FOR ALL  AGAINST ALL 

ABSTAIN

FROM ALL

       
2,458,237  92,822  -0-

 

7. NTA Amendment Proposal: To consider and vote upon a proposal to amend the Amended and Restated Certificate of Incorporation of the Company (the “Existing Charter”) by the deletion of Section 9.2(a) therein and the substitution in its place of a new Section 9.2(a), and by the removal of certain other references to the “Redemption Limitation”, as is specified in the Certificate of Amendment of the Existing Charter attached as Annex D to the Proxy Statement.

 

FOR  AGAINST  ABSTAIN
       
2,551,059  -0-  -0-

 

Item 8.01. Other Events

 

In connection with the Special Meeting, holders of 2,029,934 shares of the Class A common stock of the Company that were issued in the Company’s initial public offering submitted requests to exercise their right to redeem such shares for a pro rata portion of the funds in the Company’s trust account.
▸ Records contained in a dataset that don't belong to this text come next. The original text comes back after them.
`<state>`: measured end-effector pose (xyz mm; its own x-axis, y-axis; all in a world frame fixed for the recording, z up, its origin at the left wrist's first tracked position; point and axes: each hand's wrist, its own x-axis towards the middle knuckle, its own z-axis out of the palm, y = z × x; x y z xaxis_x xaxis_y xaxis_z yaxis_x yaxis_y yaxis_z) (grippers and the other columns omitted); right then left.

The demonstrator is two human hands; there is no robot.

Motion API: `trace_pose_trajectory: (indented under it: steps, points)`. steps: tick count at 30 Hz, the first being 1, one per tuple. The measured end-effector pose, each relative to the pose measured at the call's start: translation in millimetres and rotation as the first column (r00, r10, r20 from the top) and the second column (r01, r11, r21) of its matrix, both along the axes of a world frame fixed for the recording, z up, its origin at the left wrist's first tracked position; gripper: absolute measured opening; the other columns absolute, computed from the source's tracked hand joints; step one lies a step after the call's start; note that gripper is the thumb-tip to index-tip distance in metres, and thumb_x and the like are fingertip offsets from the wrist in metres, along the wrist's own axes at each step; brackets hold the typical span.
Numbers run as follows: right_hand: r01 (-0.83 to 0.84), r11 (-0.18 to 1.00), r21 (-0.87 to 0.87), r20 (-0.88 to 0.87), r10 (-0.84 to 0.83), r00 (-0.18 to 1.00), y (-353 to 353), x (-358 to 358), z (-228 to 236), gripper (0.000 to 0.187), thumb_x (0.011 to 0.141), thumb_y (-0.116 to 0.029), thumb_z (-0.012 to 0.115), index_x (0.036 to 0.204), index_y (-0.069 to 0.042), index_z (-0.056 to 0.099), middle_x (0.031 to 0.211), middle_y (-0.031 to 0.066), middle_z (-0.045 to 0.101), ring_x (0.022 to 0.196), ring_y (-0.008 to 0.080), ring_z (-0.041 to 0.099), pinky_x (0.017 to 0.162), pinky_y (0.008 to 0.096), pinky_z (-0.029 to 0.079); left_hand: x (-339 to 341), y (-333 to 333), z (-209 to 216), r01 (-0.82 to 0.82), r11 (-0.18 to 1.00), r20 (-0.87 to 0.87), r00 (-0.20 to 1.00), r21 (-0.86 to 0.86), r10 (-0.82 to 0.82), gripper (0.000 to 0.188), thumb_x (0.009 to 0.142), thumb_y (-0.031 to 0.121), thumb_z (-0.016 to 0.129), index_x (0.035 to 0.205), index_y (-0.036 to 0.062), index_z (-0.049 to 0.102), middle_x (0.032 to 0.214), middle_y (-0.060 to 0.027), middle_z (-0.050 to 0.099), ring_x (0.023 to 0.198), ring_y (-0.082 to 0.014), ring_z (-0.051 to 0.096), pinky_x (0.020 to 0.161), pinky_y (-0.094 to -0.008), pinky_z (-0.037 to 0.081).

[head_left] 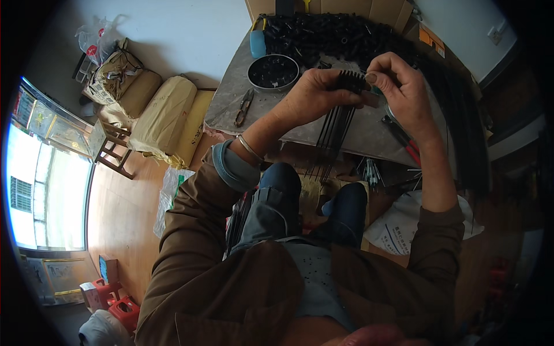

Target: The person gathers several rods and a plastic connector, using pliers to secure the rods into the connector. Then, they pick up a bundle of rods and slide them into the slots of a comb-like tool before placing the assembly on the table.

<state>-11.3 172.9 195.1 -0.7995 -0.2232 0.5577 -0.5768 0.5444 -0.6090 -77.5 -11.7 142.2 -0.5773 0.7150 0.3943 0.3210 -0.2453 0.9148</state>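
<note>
Over the near part of the table, my left hand point(317, 95) is closed round a black ribbed piece point(350, 81) with a row of teeth along its top. Several thin black rods point(334, 135) hang down from that same grip. Close against the right end of the ribbed piece, my right hand point(402, 92) has its thumb and forefinger pinched together. Whatever lies between those fingertips is too small or hidden to make out. A pale translucent bit point(370, 100) shows just below the pinch.
A round bowl point(273, 91) of small black parts stands on the grey table point(222, 115), beside thread snips point(244, 108). Behind is a heap of black tubular parts point(346, 37). Red-handled pliers point(412, 151) lie right. A white sack point(398, 222) rests below; wrapped bales point(164, 112) stand left.
</note>
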Motion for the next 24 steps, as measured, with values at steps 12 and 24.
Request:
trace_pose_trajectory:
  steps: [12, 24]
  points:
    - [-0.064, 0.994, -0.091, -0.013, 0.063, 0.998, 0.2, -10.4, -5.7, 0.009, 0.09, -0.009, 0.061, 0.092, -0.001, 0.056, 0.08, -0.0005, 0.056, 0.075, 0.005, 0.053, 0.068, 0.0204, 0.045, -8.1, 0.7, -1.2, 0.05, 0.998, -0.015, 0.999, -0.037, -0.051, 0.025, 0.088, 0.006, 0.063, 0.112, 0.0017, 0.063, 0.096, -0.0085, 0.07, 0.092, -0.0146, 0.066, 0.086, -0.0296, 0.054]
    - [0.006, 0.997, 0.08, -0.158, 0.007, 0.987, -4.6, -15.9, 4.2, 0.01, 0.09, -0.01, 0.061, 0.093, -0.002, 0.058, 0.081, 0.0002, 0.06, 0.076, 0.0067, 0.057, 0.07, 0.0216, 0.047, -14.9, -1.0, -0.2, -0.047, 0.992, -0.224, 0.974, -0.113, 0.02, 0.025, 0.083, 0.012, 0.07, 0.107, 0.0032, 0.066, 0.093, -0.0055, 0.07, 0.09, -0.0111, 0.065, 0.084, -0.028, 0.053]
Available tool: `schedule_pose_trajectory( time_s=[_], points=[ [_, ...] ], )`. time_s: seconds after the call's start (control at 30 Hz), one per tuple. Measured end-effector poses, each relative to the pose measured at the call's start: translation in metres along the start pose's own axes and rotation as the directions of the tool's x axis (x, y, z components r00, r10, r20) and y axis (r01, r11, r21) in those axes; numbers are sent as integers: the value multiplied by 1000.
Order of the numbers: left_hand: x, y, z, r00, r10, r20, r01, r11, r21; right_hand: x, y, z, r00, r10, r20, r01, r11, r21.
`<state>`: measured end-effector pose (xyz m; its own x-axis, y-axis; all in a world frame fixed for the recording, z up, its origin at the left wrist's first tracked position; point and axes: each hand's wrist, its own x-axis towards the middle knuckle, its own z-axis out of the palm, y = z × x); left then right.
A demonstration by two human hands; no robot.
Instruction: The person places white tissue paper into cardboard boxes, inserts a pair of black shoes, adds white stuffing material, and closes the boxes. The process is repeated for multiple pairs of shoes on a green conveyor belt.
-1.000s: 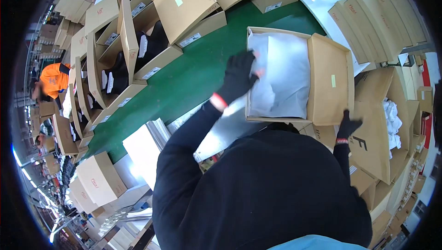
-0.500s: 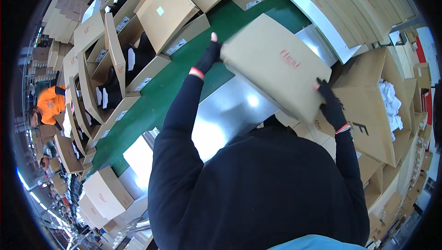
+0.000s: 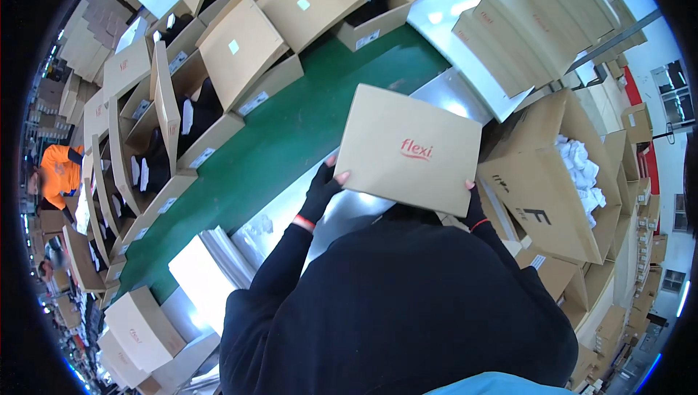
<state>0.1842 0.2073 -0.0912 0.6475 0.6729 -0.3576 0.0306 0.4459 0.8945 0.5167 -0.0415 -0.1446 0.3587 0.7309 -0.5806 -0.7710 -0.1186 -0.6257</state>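
"What do you have nearest?"

"From my end, I see the left hand [image 3: 322, 190] clamped on the near left corner of a closed cardboard box [image 3: 407, 148], thumb over the lid. The right hand [image 3: 476, 207] grips the near right corner."

"So the box lies between them?"

"Between them and reaching ahead, touching both, lid up and slightly turned. It covers part of the metal table [image 3: 349, 210] where that meets the green belt [image 3: 291, 119]. I can't tell whether its underside rests there or hangs clear."

"What crowds the hands?"

"Past the left forearm [image 3: 287, 257] I see a stack of white sheets [image 3: 203, 271] near the metal table's left end. On the other side, a large open carton [image 3: 549, 206] stands just beside the right hand, with crumpled white paper [image 3: 580, 173] inside."

"And farther out?"

"I have closed boxes [image 3: 142, 329] beyond the sheets. Along the belt's far edge runs a row of open boxes [image 3: 251, 101] holding black footwear [image 3: 200, 115], some lids tilted up. Past the belt's right end, cardboard boxes packed close together [image 3: 523, 31] stand on a white table [image 3: 440, 17]. Farthest left, I make out a co-worker in orange [image 3: 62, 177]."
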Motion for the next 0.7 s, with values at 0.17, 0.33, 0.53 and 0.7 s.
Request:
schedule_pose_trajectory(
  time_s=[0.17,0.33,0.53,0.7],
  points=[
    [-13,27,-8,1000,-25,14,26,997,-70,-5,-28,7,996,-7,89,15,996,-91],
    [4,127,56,978,204,42,-205,978,24,-12,-117,27,967,-247,58,250,967,-46],
    [66,216,176,771,637,-2,-633,768,98,-5,-295,8,775,-629,68,626,778,59],
    [102,187,203,799,597,70,-586,747,314,-12,-436,24,782,-608,137,610,792,31]
  ],
)
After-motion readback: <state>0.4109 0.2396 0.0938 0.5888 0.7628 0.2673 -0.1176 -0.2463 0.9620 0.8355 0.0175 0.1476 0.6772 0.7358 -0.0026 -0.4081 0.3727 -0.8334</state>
As a result, based upon the foregoing redemption requests, approximately $21.86 million (approximately $10.77 per share) will be removed from the Company’s trust account to pay such holders.

 

 

 

 

SIGNATURE

 

Pursuant to the requirements of the Securities Exchange Act of 1934, as amended, the registrant has duly caused this report to be signed on its behalf by the undersigned hereunto duly authorized.

 

July 10, 2024 Cetus Capital Acquisition Corp.